→ **WORK INSTRUCTION**:
Set down the lines of the data exactly, starting at the first and stopping after the line containing "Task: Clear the".

→ **DATASET CONTENT**:
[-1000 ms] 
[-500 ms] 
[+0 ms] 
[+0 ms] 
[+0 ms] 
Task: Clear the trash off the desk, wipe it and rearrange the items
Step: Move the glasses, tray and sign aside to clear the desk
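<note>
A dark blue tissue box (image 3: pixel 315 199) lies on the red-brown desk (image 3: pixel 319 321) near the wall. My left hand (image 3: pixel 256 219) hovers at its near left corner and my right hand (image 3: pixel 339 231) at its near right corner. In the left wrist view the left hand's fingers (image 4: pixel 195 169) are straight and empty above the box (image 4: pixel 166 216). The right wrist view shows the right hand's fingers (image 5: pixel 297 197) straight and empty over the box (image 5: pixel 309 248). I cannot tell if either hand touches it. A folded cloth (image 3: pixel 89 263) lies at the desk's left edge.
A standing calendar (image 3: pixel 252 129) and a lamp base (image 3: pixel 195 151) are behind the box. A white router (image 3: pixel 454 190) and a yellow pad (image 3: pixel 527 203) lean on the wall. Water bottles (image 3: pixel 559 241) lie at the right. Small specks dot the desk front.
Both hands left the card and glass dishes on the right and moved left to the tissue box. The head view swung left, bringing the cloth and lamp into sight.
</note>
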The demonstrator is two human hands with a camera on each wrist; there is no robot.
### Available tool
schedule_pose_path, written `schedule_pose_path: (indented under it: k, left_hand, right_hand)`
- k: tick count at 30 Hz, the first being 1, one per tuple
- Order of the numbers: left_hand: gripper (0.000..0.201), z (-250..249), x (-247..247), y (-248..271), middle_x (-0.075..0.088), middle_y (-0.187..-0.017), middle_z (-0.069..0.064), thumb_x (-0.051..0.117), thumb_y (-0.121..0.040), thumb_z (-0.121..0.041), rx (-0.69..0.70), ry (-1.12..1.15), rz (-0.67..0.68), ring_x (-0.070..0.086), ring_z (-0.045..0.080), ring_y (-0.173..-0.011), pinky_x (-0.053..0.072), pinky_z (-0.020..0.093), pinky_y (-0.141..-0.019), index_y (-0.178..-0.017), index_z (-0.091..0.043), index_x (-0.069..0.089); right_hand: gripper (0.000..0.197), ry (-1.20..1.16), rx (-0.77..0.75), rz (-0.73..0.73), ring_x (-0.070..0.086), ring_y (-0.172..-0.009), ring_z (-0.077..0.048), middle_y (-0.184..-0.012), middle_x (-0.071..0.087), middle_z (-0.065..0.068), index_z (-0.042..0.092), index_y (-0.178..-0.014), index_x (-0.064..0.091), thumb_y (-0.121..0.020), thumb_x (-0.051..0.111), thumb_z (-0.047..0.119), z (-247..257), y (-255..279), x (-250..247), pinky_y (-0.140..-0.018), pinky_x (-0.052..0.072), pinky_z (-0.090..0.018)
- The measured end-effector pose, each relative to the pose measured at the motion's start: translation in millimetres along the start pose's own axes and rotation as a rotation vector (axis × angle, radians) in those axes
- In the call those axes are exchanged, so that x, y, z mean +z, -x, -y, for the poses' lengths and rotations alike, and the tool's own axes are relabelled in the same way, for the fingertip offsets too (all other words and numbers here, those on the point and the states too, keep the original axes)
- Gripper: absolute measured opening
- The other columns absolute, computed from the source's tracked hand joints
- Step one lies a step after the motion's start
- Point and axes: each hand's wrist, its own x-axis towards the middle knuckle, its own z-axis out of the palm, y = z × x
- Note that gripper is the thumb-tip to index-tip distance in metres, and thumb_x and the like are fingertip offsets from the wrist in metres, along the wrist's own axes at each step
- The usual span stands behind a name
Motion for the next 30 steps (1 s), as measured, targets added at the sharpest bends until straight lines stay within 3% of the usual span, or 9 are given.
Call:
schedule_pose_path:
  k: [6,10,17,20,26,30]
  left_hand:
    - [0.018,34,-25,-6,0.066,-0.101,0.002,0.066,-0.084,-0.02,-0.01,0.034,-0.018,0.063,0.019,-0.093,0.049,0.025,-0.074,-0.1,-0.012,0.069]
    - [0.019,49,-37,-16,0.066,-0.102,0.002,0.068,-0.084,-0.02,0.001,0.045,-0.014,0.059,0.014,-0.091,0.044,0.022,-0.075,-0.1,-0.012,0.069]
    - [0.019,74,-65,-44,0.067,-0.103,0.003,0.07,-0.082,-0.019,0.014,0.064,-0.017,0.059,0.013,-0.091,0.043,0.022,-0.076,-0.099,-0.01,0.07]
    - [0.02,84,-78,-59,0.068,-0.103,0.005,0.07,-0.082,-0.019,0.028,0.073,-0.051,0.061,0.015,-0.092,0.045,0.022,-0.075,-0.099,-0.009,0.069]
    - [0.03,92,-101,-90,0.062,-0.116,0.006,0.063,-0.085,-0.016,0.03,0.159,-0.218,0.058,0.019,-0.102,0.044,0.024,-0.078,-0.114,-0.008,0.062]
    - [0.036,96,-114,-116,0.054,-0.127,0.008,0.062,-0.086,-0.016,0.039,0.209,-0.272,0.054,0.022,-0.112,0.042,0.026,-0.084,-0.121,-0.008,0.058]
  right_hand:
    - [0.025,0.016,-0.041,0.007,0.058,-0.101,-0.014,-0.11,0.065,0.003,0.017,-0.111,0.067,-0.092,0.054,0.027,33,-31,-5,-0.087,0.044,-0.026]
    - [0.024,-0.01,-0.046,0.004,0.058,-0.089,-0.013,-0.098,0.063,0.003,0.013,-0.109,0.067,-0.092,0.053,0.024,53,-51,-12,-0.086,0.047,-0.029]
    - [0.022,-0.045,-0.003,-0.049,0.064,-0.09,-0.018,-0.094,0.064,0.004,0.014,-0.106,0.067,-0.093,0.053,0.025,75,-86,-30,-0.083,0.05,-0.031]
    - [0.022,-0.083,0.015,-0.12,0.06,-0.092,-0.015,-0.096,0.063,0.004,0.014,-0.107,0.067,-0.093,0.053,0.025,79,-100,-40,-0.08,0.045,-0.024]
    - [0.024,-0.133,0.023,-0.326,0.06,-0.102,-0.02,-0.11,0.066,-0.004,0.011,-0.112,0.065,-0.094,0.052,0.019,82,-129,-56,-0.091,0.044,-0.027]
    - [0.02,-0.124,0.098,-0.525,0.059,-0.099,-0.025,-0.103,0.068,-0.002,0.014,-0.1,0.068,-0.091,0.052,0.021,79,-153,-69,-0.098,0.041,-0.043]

→ **TASK RESPONSE**:
[-1000 ms] 
[-500 ms] 
[+0 ms] 
[+0 ms] 
[+0 ms] 
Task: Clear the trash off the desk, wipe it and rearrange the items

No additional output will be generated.